(Dataset excerpt Opens)
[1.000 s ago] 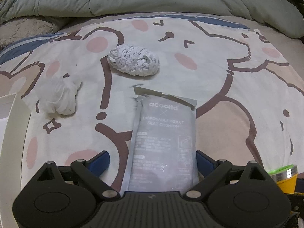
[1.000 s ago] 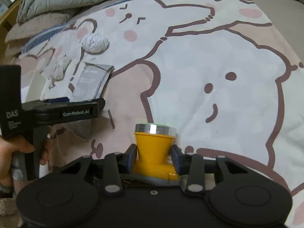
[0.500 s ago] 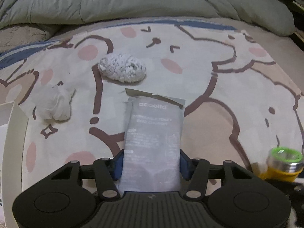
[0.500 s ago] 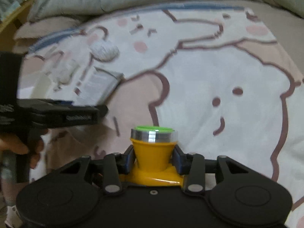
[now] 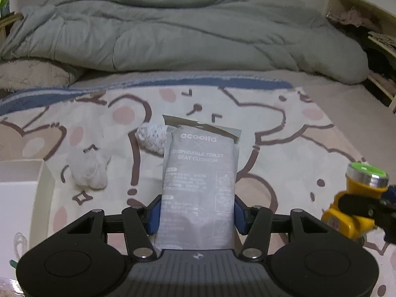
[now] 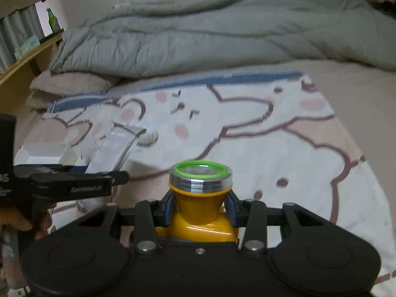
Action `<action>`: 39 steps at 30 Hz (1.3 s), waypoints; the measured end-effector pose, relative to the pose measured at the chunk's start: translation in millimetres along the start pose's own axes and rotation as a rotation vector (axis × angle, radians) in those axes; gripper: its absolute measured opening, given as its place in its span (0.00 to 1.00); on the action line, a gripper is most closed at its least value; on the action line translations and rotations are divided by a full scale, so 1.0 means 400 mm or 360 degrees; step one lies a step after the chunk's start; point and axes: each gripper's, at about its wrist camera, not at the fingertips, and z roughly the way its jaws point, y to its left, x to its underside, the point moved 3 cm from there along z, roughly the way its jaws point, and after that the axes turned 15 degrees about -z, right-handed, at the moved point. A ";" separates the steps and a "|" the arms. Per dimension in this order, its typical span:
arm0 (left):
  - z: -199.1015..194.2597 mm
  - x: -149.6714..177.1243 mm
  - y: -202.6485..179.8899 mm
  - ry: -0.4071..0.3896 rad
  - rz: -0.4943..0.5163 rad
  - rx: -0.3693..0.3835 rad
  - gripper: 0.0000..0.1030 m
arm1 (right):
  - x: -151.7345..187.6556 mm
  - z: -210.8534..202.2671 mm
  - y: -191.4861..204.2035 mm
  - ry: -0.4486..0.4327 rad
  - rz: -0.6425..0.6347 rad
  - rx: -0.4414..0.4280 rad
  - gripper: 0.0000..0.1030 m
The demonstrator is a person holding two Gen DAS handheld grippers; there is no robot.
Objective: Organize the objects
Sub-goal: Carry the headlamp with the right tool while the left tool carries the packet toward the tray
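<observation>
Left gripper (image 5: pixel 197 214) clamped on seat-cushion packet (image 5: pixel 199 188); right gripper (image 6: pixel 200 206) clamped on yellow flashlight (image 6: pixel 201 198). White box (image 5: pixel 19 193) empty; two cloth bundles remain on bed.

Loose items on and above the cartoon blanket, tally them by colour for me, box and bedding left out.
Grey: 1, flat foil toilet seat cushion packet
Yellow: 1, plastic flashlight
White: 2, knitted scrunchie, crumpled mesh pouch
Total: 4
</observation>
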 end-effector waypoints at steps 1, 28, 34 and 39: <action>-0.010 -0.003 0.000 -0.0009 0.0000 0.0003 0.55 | -0.005 -0.006 -0.001 -0.0021 -0.0015 0.0018 0.41; -0.177 -0.053 0.084 -0.0168 -0.0114 0.0033 0.55 | -0.108 -0.086 0.032 -0.0248 0.0011 0.0117 0.41; -0.207 -0.065 0.168 -0.0196 -0.0133 -0.0046 0.55 | -0.147 -0.078 0.102 -0.0283 -0.0008 0.0053 0.41; -0.241 -0.081 0.233 -0.0226 -0.0182 -0.0067 0.55 | -0.173 -0.077 0.170 -0.0308 -0.0041 -0.0017 0.41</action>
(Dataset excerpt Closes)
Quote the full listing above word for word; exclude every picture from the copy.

[1.000 s ago] 
[1.000 s ago] 
[0.500 s ago] 
[0.500 s ago] 
[now] 
[now] 
Action `<action>`: 39 steps at 30 Hz (1.3 s), waypoints; the measured end-effector pose, relative to the pose measured at the chunk's start: translation in millimetres along the start pose's own axes and rotation as a rotation vector (axis × angle, radians) in those axes; gripper: its absolute measured opening, given as its place in its span (0.00 to 1.00); on the action line, a gripper is most closed at its least value; on the action line translations and rotations are divided by a full scale, so 1.0 means 400 mm or 360 degrees; step one lies a step after the chunk's start; point and axes: each gripper's, at about its wrist camera, not at the fingertips, and z roughly the way its jaws point, y to its left, x to its underside, the point moved 3 cm from there along z, roughly the way its jaws point, and after that the axes turned 15 degrees about -z, right-handed, at the moved point. A ";" separates the steps and a "|" the arms. Per dimension in this order, its typical span:
arm0 (left):
  - z: -199.1015..194.2597 mm
  - x: -149.6714..177.1243 mm
  - y: -202.6485..179.8899 mm
  - ry: -0.4071..0.3896 rad
  - rz: -0.4943..0.5163 rad
  - rx: -0.3693..0.3835 rad
  - gripper: 0.0000..0.1030 m
arm1 (right):
  - x: -151.7345..187.6556 mm
  - z: -210.8534..202.2671 mm
  - y: -191.4861..204.2035 mm
  - ry: -0.4486..0.4327 rad
  - rz: -0.6425..0.6347 rad
  - rx: -0.4414..0.4280 rad
  - gripper: 0.0000..0.1030 m
The demonstrator is a person holding two Gen DAS handheld grippers; there is no robot.
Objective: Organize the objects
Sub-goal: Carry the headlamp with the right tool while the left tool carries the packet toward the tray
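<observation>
Left gripper (image 5: pixel 197 214) clamped on seat-cushion packet (image 5: pixel 199 188); right gripper (image 6: pixel 200 206) clamped on yellow flashlight (image 6: pixel 201 198). White box (image 5: pixel 19 193) empty; two cloth bundles remain on bed.

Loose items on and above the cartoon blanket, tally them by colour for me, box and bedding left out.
Grey: 1, flat foil toilet seat cushion packet
Yellow: 1, plastic flashlight
White: 2, knitted scrunchie, crumpled mesh pouch
Total: 4
</observation>
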 end-effector waypoints at steps 1, 28, 34 and 39: <action>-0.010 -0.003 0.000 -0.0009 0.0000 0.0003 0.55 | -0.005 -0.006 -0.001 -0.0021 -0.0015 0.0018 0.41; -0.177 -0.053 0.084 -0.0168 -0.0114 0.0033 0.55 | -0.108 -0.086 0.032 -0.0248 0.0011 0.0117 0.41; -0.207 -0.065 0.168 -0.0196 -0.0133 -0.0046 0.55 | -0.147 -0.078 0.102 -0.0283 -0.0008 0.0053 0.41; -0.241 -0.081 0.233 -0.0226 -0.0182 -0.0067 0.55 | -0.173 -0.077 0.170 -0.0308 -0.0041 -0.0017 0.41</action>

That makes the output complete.